* **Problem description**:
Look through the records below for the line with "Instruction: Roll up". Return that line and each one after it up to and including the line with "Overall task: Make", exactly.
BEGIN Data to examine
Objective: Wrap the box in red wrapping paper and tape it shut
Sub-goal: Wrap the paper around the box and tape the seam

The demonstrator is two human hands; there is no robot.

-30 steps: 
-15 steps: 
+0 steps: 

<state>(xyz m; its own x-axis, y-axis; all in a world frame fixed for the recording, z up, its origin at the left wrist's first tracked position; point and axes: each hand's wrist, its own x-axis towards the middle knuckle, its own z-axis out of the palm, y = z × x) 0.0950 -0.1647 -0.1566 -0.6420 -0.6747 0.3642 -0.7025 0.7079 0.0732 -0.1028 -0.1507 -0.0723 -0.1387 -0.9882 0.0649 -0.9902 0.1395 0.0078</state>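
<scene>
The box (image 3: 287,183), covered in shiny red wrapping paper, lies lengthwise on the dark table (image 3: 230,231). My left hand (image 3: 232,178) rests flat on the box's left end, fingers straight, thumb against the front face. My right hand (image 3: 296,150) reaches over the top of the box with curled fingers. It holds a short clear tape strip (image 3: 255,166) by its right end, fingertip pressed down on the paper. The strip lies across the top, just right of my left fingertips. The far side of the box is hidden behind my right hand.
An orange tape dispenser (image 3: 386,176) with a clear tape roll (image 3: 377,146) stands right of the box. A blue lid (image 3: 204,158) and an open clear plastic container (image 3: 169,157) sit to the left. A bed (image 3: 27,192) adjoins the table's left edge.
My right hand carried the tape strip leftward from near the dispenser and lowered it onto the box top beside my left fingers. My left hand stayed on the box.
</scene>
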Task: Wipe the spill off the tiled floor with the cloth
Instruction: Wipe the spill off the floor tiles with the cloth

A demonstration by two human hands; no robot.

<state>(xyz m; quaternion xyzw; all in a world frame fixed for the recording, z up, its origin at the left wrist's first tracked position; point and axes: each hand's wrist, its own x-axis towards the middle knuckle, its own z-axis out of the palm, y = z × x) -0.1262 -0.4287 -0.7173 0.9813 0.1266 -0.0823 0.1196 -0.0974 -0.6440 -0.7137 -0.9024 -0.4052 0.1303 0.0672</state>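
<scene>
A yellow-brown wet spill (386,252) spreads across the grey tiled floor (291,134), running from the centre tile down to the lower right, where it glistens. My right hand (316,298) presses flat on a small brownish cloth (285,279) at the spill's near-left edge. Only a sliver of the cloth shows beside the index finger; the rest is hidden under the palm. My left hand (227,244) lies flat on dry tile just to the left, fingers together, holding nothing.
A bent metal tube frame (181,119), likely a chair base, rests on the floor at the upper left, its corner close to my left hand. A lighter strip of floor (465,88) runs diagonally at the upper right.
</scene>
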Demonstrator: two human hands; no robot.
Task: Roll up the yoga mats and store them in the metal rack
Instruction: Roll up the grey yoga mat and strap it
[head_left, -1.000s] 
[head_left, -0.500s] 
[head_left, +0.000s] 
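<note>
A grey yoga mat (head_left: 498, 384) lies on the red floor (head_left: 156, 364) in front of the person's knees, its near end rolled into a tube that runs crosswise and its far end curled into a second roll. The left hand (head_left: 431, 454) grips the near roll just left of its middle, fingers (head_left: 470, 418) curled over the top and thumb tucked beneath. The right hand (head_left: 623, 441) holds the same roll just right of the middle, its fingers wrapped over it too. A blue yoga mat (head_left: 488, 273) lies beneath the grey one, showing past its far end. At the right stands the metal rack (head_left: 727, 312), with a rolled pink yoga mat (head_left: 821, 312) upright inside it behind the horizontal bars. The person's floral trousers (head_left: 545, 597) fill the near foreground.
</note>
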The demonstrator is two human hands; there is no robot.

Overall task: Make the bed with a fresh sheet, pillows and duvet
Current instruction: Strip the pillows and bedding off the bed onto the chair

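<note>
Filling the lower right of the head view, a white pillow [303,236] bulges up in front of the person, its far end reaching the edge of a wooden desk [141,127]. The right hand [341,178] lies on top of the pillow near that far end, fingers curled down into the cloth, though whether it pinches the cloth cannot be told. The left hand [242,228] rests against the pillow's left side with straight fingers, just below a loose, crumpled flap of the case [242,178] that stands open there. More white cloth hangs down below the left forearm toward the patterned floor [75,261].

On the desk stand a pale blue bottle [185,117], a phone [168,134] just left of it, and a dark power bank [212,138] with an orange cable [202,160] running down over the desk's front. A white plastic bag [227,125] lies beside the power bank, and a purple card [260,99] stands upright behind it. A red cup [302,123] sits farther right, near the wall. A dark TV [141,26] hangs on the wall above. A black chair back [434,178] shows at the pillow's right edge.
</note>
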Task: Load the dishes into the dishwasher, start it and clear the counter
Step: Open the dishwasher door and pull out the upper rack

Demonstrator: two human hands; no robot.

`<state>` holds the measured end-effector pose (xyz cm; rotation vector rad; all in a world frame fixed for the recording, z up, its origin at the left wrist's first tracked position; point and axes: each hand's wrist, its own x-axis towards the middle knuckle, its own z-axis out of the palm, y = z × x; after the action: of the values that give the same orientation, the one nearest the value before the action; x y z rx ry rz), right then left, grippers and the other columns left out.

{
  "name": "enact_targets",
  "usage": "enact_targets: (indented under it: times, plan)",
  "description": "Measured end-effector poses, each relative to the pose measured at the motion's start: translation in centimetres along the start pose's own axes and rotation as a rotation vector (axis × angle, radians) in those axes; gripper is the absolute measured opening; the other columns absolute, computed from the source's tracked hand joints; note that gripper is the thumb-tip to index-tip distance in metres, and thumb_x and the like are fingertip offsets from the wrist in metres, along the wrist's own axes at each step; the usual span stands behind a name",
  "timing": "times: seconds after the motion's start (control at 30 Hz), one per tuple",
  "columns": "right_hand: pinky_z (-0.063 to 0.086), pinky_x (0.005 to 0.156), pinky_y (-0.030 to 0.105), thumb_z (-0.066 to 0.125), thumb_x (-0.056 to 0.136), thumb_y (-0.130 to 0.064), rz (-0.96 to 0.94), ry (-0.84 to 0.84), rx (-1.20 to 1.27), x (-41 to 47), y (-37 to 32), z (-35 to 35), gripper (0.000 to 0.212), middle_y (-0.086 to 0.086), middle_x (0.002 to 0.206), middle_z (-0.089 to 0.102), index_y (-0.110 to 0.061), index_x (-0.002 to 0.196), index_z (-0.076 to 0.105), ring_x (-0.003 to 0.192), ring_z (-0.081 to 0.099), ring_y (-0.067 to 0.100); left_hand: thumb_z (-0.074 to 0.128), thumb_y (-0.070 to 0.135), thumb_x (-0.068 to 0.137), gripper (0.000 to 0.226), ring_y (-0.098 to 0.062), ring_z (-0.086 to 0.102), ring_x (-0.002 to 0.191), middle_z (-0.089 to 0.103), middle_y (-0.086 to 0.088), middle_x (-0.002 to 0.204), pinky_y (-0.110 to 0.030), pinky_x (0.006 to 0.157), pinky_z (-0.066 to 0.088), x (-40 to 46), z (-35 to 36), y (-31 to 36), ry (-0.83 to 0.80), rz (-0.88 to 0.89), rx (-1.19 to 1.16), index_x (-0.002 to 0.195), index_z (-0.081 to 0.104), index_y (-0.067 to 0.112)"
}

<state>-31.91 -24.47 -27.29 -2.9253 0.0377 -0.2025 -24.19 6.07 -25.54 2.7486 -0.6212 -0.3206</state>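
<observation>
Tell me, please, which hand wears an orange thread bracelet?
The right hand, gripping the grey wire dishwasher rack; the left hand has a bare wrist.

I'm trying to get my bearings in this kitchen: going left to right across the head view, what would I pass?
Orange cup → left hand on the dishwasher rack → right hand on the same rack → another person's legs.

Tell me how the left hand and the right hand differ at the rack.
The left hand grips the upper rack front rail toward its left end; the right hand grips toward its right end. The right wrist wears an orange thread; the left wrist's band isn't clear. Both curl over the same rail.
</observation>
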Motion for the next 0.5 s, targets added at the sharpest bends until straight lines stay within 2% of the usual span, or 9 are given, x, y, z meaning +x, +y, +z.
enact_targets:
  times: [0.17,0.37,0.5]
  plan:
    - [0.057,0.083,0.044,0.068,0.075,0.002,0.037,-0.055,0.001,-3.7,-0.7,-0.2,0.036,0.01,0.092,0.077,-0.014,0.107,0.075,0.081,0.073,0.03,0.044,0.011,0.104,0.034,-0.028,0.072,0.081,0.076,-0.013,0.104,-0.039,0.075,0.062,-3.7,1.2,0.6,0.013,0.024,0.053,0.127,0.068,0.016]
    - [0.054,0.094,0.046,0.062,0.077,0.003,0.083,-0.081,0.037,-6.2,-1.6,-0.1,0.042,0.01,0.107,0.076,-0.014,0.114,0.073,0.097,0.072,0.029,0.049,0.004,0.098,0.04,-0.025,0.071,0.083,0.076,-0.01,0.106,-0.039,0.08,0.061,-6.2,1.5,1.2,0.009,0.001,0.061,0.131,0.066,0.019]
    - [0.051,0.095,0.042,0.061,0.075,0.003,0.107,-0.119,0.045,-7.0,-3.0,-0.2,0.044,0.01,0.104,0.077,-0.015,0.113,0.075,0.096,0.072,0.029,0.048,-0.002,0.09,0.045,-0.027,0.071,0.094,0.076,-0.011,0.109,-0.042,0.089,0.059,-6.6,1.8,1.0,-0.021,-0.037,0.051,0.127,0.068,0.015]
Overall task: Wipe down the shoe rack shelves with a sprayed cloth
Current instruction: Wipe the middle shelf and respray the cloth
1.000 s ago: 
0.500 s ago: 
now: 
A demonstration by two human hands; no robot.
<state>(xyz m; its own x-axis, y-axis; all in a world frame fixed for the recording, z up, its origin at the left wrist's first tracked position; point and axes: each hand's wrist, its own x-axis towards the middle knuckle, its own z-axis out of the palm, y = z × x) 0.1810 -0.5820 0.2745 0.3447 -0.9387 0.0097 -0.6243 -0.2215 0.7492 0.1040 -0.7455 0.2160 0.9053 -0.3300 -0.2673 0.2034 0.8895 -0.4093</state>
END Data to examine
* **Reply**:
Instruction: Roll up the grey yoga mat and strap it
[head_left, -1.000s] 
[head_left, -0.500s] 
[head_left, +0.000s] 
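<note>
A grey yoga mat (head_left: 498, 384) lies on the red floor (head_left: 156, 364) in front of the person's knees, its near end rolled into a tube that runs crosswise and its far end curled into a second roll. The left hand (head_left: 431, 454) grips the near roll just left of its middle, fingers (head_left: 470, 418) curled over the top and thumb tucked beneath. The right hand (head_left: 623, 441) holds the same roll just right of the middle, its fingers wrapped over it too. A blue yoga mat (head_left: 488, 273) lies beneath the grey one, showing past its far end. At the right stands the metal rack (head_left: 727, 312), with a rolled pink yoga mat (head_left: 821, 312) upright inside it behind the horizontal bars. The person's floral trousers (head_left: 545, 597) fill the near foreground.
</note>
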The demonstrator is two human hands; there is no robot.

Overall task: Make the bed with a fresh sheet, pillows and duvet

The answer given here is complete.